商品の認知とイメージ伝達のみに絞って、そのセンスと技術と膨大なお金を投じてきた。
その投資対効果が下がり続ける中、台頭してきたネットメディアの特徴は、口コミ効果だ。メッセージがヒトからヒトへ勝手に伝わっていくために、極めて安価にメッセージを伝えうる。ヒトのココロをつかみさえすれば、そのメッセージはRetweetされ、shareされ、どんどん連鎖的に伝達(*8)()されていく。
大震災翌日の3/12に全線開業した九州新幹線。その開業を祝うCM「祝!九州縦断ウエーブ」は沿線250kmに1万人を集めて撮影された秀作だ。
「総集編」は180秒の超長尺もの。15~30秒でのインパクト命のTVには、そもそも向かない。かつ震災の影響で、TVで放映されたのはわずか数回。
しかしそのメッセージや内容の素晴らしさがあっと言う間にネットで拡がり、YouTubeではその180秒バージョンが2週間で再生回数50万回(*9)を突破した。

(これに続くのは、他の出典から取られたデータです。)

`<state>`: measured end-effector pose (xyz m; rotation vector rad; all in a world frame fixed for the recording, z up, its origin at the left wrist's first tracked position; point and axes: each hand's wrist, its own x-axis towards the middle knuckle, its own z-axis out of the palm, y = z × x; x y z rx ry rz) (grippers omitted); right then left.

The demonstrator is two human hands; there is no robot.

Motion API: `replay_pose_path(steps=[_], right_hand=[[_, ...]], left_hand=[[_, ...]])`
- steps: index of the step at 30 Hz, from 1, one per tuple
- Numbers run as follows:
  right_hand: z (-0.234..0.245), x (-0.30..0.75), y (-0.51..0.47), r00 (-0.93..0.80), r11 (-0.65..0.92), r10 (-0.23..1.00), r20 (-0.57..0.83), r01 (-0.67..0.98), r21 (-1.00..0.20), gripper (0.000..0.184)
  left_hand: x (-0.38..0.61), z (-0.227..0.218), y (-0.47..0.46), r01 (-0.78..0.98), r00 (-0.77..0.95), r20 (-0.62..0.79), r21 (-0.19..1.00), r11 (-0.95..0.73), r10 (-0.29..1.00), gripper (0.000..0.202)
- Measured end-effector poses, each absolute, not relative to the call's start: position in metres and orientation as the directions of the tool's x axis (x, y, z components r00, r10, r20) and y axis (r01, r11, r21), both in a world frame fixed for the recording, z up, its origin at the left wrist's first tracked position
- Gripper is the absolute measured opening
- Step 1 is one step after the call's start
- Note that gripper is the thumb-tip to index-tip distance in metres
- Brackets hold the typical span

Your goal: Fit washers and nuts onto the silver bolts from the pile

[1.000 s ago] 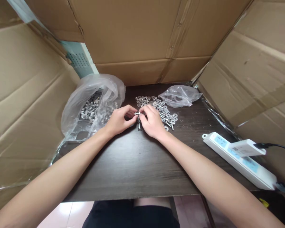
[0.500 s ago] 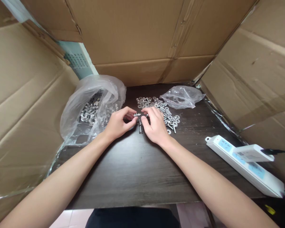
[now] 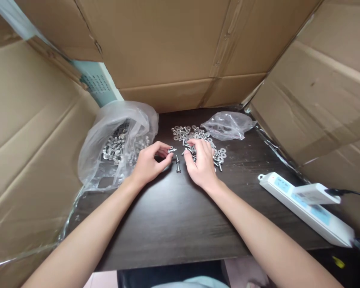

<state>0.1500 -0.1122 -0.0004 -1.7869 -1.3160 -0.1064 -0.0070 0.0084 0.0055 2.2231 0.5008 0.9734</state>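
Note:
My left hand (image 3: 150, 163) pinches a small silver bolt (image 3: 172, 150), which seems to have a washer or nut on its shank, between thumb and fingertips. The bolt points to the right. My right hand (image 3: 201, 163) lies over the near left part of a pile of bolts, nuts and washers (image 3: 220, 154), thumb and fingers apart, with loose hardware between and under them. Its palm hides some of the pile. On the table between my hands, a dark bolt (image 3: 178, 165) lies lengthwise with a piece fitted on its shank.
An open clear plastic bag (image 3: 88, 150) with many bolts in it stands at the left. A flattened plastic bag (image 3: 228, 126) lies behind the pile. To the right is a white power strip (image 3: 306, 216) with a plugged-in adapter (image 3: 313, 194). Cardboard walls (image 3: 168, 48) enclose the dark table (image 3: 168, 232).
My right hand has drawn away from the bolt in my left hand, rightward over the pile, its fingers spreading. My left hand still holds its bolt. The view has shifted slightly.

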Motion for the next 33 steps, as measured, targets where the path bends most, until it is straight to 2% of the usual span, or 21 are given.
replay_pose_path(steps=[7,12,19,33], right_hand=[[-0.002,0.152,-0.105,0.357,0.005,0.765,0.537,0.830,-0.558,0.021],[-0.002,0.152,-0.098,0.267,0.072,0.800,0.537,0.846,-0.528,0.017],[-0.003,0.152,-0.097,0.254,0.079,0.807,0.533,0.848,-0.524,0.013],[-0.006,0.154,-0.094,0.253,0.062,0.828,0.500,0.846,-0.529,0.015]], left_hand=[[-0.007,0.005,0.010,0.046,0.672,0.511,0.693,-0.720,0.535,0.014],[-0.002,0.003,0.016,-0.002,0.715,0.534,0.648,-0.762,0.452,0.013],[0.004,0.002,0.022,0.010,0.729,0.560,0.566,-0.824,0.393,0.010],[0.003,0.001,0.024,0.026,0.742,0.519,0.608,-0.793,0.423,0.012]])
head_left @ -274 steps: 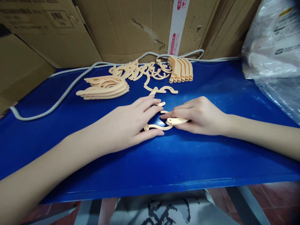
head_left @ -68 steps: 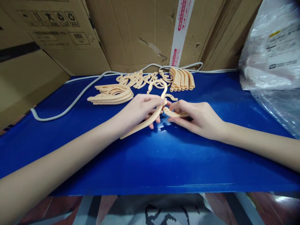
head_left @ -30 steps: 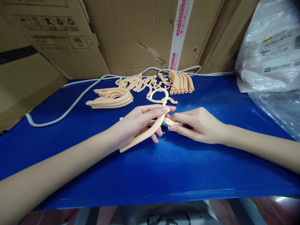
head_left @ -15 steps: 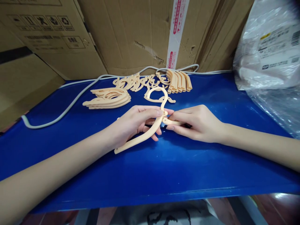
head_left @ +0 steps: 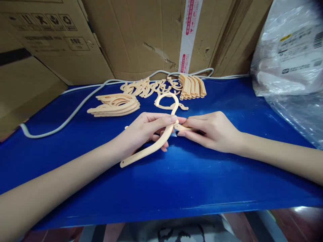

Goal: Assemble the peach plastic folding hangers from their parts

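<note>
My left hand (head_left: 146, 129) grips a peach plastic hanger piece (head_left: 151, 149) with a hook (head_left: 167, 97) rising at its far end and a long arm pointing down toward me. My right hand (head_left: 214, 129) pinches a second peach arm piece (head_left: 182, 127) and holds its tip against the joint under the hook. Both hands meet over the middle of the blue table (head_left: 176, 174).
Behind the hands lie a stack of peach hanger arms (head_left: 114, 104), a heap of loose hook parts (head_left: 148, 86) and a row of upright pieces (head_left: 193, 86). A white cable (head_left: 75, 109) runs along the back. Cardboard boxes (head_left: 141, 33) wall the rear; a plastic bag (head_left: 290, 64) sits right.
The hands lifted the parts off the table and brought them together. Over the last second the right hand's piece closed in on the hook joint; the long arm tilted slightly lower.
</note>
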Motion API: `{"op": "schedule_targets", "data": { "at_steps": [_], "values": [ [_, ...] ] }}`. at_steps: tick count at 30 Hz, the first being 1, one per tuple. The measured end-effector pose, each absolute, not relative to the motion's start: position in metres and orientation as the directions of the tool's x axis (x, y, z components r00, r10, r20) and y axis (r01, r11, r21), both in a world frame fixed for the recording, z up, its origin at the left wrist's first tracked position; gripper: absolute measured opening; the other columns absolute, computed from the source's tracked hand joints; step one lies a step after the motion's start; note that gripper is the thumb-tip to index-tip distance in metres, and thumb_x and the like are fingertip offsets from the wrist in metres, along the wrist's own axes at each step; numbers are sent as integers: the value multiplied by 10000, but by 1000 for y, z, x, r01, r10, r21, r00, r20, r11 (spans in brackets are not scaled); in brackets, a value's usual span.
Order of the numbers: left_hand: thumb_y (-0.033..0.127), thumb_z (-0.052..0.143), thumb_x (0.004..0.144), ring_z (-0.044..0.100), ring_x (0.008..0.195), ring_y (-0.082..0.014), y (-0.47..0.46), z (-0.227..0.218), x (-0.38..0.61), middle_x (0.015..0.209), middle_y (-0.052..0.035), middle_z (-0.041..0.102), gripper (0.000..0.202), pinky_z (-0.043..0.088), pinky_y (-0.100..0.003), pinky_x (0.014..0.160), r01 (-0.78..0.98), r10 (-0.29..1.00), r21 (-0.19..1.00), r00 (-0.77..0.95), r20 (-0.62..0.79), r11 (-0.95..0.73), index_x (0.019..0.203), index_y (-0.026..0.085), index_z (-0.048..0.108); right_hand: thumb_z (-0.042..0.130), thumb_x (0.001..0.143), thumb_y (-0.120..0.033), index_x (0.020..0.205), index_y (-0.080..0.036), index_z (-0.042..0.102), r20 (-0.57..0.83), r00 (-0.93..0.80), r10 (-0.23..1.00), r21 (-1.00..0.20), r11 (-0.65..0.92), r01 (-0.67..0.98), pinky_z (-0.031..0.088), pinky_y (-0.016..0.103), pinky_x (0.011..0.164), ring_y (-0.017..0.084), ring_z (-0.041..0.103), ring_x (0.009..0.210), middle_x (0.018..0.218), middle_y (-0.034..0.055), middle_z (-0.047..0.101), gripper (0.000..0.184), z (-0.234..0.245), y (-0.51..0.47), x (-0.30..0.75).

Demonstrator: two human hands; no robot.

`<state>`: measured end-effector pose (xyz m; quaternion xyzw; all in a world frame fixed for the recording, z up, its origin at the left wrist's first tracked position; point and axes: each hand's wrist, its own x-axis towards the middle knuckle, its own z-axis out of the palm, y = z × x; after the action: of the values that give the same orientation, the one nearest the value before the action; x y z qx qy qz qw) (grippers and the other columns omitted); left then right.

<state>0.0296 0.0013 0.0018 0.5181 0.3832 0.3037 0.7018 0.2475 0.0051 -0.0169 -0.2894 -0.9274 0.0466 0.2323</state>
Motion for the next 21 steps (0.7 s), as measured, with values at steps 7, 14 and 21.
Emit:
{"op": "schedule_targets", "data": {
  "at_steps": [7, 14, 21],
  "values": [
    [293, 615, 937, 590, 505, -66, 5, 1, 26, 628, 23, 608, 215, 594, -173, 495, 0, 789, 965, 576, -214, 262, 1073, 253, 776, 491, 1004, -383, 880, -140, 704, 421, -698, 579, -229, 812, 536, 346, 234, 543, 103, 611, 614, 734, 15, 684, 347, -17, 5, 248],
    [281, 630, 928, 613, 562, -77, 3, 3, 26, 643, 13, 642, 202, 602, -178, 549, 0, 795, 962, 564, -225, 272, 1060, 228, 774, 505, 999, -380, 846, -161, 695, 445, -704, 554, -159, 822, 546, 329, 227, 542, 81, 532, 580, 665, -15, 595, 328, -16, 5, 248],
    [259, 677, 885, 624, 622, -91, 5, 4, 26, 693, -1, 672, 130, 597, -176, 549, 15, 786, 958, 568, -245, 288, 943, 184, 766, 494, 1001, -403, 865, -167, 716, 480, -680, 554, -144, 814, 562, 334, 235, 544, 91, 541, 590, 657, -8, 580, 352, -18, 4, 249]
  ]
}}
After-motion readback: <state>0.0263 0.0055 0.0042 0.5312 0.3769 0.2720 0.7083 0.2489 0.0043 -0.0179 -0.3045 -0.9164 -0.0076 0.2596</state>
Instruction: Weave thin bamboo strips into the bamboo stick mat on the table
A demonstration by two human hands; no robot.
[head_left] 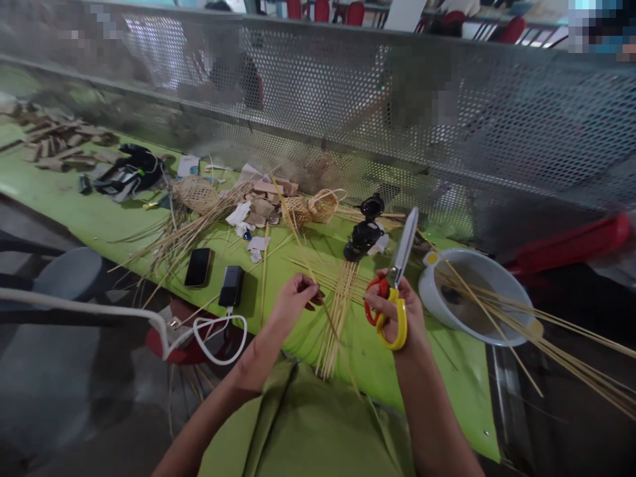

そのCMの中で、人々はひたすら手を振り跳びはねる。新幹線に向かって祝いの旗を振り、踊りを踊る。走りそして、みんなが笑っている。背後にずっと流れる曲は、マイア・ヒラサワの『Boom!』
最後の30秒になってようやく西田優史のナレーションが入る。
あの日、手を振ってくれて ありがとう
笑ってくれて ありがとう
ひとつになってくれて ありがとう
九州新幹線、全線開業します
ひとつになった九州に、新しい力が生まれています
ひとつになった九州から、日本は楽しくなるはずです
メッセージ内容は明確だ。「九州新幹線、全線開業」
しかし、商品そのものではなく、その商品が繋ぐ場所や人々を映す。そしてその関わる人々の喜びと、それへの感謝だけを示す。それが押しつけでないヒトの共感を呼んだ。
メッセージ形態としては、チェーン的に単純なメカニズムで表す。鹿児島から博多までの各駅間を淡々と。
このテレビにほとんど流れなかったCMは、ネットの中でこそ「伝わる」ものになっていた。そしてそれは、東日本の人々にも伝わった。
YouTubeのコメント欄には、今、多くの感謝のコメントが列ぶ。「元気が出ます」と。
がんばろう、日本!
そして、もっともっと「伝わる」メッセージを、日本に、世界に。
(*6)他にも、保護者が迎えに来た児童のチェックや、学校に避難してきた地域住民の対応にも手間取ったとのこと。
(*7)現場にいた11人の教員のうち生存は1人のみ。
(*8)Twitterではこれを「拡散」と呼ぶ
(*9)6月4日時点では208万回。